By comparison, solutions that focus on reducing boarding of admitted patients have been more challenging because they involve not only the ED but other parts of the hospital. Addressing boarding requires buy-in from a much broader group of stakeholders, some with variable interest in improving the ED. One particularly effective output solution is termed “surgical-smoothing”. The usual surgical schedule in many hospitals is busy early in the week, is reduced later in the week, and few elective procedures are performed on the weekend. This flow variation results in uneven demand for inpatient beds, and causes boarding early in the week as ED patients compete for the same inpatient beds. Smoothing involves evening out the surgical or elective procedure schedule throughout the week, moving some procedures to later in the week and to weekends. Surgical smoothing is very effective at reducing ED boarding. Another solution is what has been termed the “full-capacity protocol”, where during times of high ED boarding, admitted ED patients move into inpatient hallways . Output solutions such as these are very effective at reducing boarding; however, many hospitals that have tried to implement them have encountered significant resistance. Ultimately, many U.S. hospitals have tried but failed to broadly implement output solutions and reduce ED boarding .
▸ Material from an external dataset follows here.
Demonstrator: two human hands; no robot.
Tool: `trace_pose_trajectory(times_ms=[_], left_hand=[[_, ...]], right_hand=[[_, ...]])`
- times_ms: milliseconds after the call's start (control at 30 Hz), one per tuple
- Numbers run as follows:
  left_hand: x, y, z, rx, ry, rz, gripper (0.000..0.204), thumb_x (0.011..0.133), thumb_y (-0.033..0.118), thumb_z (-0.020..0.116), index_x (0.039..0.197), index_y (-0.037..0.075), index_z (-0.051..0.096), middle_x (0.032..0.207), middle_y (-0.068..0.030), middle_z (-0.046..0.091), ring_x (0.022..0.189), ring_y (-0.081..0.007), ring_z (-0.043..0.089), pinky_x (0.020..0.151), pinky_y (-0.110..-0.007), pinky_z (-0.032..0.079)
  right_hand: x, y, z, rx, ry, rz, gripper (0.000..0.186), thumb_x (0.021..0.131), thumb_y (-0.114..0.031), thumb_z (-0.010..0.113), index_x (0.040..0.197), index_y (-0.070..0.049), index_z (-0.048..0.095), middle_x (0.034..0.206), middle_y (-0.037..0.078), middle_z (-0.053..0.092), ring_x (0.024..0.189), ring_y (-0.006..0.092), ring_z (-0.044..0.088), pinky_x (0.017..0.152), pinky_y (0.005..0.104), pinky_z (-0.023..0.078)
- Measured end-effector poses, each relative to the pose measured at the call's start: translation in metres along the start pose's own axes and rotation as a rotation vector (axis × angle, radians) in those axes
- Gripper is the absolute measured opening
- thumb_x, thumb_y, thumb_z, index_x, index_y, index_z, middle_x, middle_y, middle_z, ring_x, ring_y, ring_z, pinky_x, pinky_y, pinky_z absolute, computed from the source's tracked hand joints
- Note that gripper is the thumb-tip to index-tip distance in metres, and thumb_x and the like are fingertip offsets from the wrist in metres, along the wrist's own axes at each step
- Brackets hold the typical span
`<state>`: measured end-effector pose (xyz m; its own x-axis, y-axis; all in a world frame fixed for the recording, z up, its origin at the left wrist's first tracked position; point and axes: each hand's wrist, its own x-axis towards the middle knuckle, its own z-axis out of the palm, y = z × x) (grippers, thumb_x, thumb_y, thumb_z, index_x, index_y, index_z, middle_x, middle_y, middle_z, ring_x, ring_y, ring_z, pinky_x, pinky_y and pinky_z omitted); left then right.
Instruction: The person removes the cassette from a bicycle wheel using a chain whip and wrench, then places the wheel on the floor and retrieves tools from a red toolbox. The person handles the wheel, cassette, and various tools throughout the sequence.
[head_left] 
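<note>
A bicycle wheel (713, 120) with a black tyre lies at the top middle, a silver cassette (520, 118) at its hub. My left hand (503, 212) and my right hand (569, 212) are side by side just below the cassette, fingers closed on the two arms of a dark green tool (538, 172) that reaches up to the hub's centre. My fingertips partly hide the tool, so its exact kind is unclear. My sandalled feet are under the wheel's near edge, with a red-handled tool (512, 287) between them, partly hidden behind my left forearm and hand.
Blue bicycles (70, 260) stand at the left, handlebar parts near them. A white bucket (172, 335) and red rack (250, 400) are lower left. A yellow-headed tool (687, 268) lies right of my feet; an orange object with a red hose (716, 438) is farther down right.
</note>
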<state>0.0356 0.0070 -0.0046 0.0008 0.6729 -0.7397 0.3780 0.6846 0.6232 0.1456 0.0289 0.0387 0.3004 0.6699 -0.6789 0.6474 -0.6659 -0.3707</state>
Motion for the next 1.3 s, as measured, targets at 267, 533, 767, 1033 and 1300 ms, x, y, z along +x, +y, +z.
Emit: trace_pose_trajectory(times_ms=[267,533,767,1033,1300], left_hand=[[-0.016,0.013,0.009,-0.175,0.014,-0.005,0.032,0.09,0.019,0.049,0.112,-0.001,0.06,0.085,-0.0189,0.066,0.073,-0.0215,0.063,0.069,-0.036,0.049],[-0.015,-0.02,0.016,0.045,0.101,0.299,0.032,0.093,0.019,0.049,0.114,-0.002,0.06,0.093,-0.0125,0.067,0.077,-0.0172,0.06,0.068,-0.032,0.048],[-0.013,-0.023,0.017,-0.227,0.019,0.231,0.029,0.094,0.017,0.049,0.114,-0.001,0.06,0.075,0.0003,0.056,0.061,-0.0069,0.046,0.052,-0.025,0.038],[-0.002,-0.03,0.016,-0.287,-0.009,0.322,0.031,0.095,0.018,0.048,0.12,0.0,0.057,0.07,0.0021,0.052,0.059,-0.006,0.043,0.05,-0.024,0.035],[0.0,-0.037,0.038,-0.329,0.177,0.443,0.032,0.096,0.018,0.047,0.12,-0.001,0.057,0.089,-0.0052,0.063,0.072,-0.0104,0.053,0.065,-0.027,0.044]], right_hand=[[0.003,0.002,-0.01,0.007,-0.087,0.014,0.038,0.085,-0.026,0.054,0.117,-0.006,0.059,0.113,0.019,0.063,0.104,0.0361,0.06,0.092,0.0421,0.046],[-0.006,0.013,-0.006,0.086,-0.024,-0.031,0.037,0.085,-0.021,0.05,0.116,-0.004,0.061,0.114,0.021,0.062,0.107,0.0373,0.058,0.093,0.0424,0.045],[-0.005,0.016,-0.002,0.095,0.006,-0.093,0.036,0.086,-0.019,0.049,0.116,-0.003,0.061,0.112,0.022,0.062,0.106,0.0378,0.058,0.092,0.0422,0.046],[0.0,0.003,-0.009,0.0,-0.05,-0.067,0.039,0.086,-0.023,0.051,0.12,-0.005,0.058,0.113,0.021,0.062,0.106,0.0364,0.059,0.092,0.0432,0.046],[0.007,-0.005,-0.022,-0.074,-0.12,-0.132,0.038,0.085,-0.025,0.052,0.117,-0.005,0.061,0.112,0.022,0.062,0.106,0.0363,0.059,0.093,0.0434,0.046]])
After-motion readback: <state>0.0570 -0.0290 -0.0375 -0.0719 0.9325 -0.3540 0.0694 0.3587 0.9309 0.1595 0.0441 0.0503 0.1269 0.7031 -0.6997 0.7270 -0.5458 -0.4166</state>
In conclusion, ED crowding is a worsening public health problem throughout the world. Many countries have directly addressed ED crowding by planning to publicly report data or mandating specific time targets for length of stay. Broad solutions such as time targets are effective at reducing crowding; however strict standards may create unintended consequences. In fact, in many countries where crowding has been identified as a major problem from local reports, there are no national efforts to measure crowding and length of stay. Measurement is a necessary first step for quality improvement to reduce ED crowding. For hospitals that want to improve ED crowding, there are many solutions that exist, but many are underused because they are difficult to implement due to local politics, lack of leadership or organizational will. More research is necessary to understand the ideal policy solutions for crowding, and which solutions are most effective for local hospitals.